• _ASSIGNED TASK_:
The listing below must be duplicated in full, with nothing altered.

• _DATA PROVIDED_:
::::::::::

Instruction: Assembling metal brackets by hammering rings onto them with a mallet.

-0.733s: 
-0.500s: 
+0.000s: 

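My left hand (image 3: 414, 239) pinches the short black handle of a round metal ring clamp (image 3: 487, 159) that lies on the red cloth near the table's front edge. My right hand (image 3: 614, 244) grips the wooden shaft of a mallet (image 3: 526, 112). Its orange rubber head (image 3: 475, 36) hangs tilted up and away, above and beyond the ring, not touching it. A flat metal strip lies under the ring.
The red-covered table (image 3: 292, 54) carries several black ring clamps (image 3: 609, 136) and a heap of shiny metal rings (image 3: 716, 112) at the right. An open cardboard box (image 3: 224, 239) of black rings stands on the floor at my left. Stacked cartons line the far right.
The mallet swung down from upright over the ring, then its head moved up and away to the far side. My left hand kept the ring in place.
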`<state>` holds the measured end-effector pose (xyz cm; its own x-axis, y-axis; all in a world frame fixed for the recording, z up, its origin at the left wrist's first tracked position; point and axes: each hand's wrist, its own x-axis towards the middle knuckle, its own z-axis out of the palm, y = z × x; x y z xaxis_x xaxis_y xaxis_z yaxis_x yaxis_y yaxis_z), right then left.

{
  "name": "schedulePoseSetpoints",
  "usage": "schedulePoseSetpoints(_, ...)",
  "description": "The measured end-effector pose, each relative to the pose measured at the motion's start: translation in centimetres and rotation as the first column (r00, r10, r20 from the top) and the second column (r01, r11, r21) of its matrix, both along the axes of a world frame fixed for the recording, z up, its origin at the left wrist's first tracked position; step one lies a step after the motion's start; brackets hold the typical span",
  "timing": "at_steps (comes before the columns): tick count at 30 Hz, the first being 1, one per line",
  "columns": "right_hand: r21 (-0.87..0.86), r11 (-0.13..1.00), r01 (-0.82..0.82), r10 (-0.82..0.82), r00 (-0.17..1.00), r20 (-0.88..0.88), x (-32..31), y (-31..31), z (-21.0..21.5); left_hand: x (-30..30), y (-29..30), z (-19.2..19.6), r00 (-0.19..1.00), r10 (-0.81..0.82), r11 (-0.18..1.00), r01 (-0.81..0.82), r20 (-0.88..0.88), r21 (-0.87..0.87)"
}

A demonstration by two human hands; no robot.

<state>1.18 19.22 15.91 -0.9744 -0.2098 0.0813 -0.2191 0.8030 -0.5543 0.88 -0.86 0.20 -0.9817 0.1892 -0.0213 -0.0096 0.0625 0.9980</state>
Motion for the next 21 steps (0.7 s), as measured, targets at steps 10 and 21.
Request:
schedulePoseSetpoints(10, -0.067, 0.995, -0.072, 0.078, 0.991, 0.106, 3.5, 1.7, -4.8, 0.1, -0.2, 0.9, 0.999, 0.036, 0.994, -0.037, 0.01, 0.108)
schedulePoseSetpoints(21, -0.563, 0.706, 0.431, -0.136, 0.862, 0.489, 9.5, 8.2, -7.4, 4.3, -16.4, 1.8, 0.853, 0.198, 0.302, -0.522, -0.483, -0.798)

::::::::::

• _ANSWER_:
Instruction: Assembling metal brackets by hammering rings onto them with a mallet.

-0.733s: 
-0.500s: 
+0.000s: 

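My left hand (image 3: 414, 239) pinches the short black handle of a round metal ring clamp (image 3: 487, 159) that lies on the red cloth near the table's front edge. My right hand (image 3: 614, 244) grips the wooden shaft of a mallet (image 3: 526, 112). Its orange rubber head (image 3: 475, 36) hangs tilted up and away, above and beyond the ring, not touching it. A flat metal strip lies under the ring.
The red-covered table (image 3: 292, 54) carries several black ring clamps (image 3: 609, 136) and a heap of shiny metal rings (image 3: 716, 112) at the right. An open cardboard box (image 3: 224, 239) of black rings stands on the floor at my left. Stacked cartons line the far right.
The mallet swung down from upright over the ring, then its head moved up and away to the far side. My left hand kept the ring in place.
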`<state>` holds the measured end-effector pose (xyz cm; its own x-axis, y-axis; all in a world frame fixed for the recording, z up, its origin at the left wrist's first tracked position; point and axes: each hand's wrist, its own x-axis towards the middle knuckle, its own z-axis out of the palm, y = z × x; x y z xaxis_x xaxis_y xaxis_z yaxis_x yaxis_y yaxis_z), right then left.

{
  "name": "schedulePoseSetpoints",
  "usage": "schedulePoseSetpoints(_, ...)",
  "description": "The measured end-effector pose, each relative to the pose measured at the motion's start: translation in centimetres and rotation as the first column (r00, r10, r20 from the top) and the second column (r01, r11, r21) of its matrix, both along the axes of a world frame fixed for the recording, z up, its origin at the left wrist's first tracked position; step one lies a step after the motion's start; brackets hold the typical span",
  "timing": "at_steps (comes before the columns): tick count at 30 Hz, the first being 1, one per line",
  "columns": "right_hand: r21 (-0.87..0.86), r11 (-0.13..1.00), r01 (-0.82..0.82), r10 (-0.82..0.82), r00 (-0.17..1.00), r20 (-0.88..0.88), x (-32..31), y (-31..31), z (-21.0..21.5); left_hand: x (-30..30), y (-29..30), z (-19.2..19.6), r00 (-0.19..1.00), r10 (-0.81..0.82), r11 (-0.18..1.00), r01 (-0.81..0.82), r20 (-0.88..0.88), r21 (-0.87..0.87)"
}

A demonstration by two human hands; no robot.

<state>1.18 19.22 15.91 -0.9744 -0.2098 0.0813 -0.2191 0.8030 -0.5543 0.88 -0.86 0.20 -0.9817 0.1892 -0.0213 -0.0096 0.0625 0.9980</state>
Motion for the next 21 steps (0.7 s), as measured, targets at steps 10 and 21.
Request:
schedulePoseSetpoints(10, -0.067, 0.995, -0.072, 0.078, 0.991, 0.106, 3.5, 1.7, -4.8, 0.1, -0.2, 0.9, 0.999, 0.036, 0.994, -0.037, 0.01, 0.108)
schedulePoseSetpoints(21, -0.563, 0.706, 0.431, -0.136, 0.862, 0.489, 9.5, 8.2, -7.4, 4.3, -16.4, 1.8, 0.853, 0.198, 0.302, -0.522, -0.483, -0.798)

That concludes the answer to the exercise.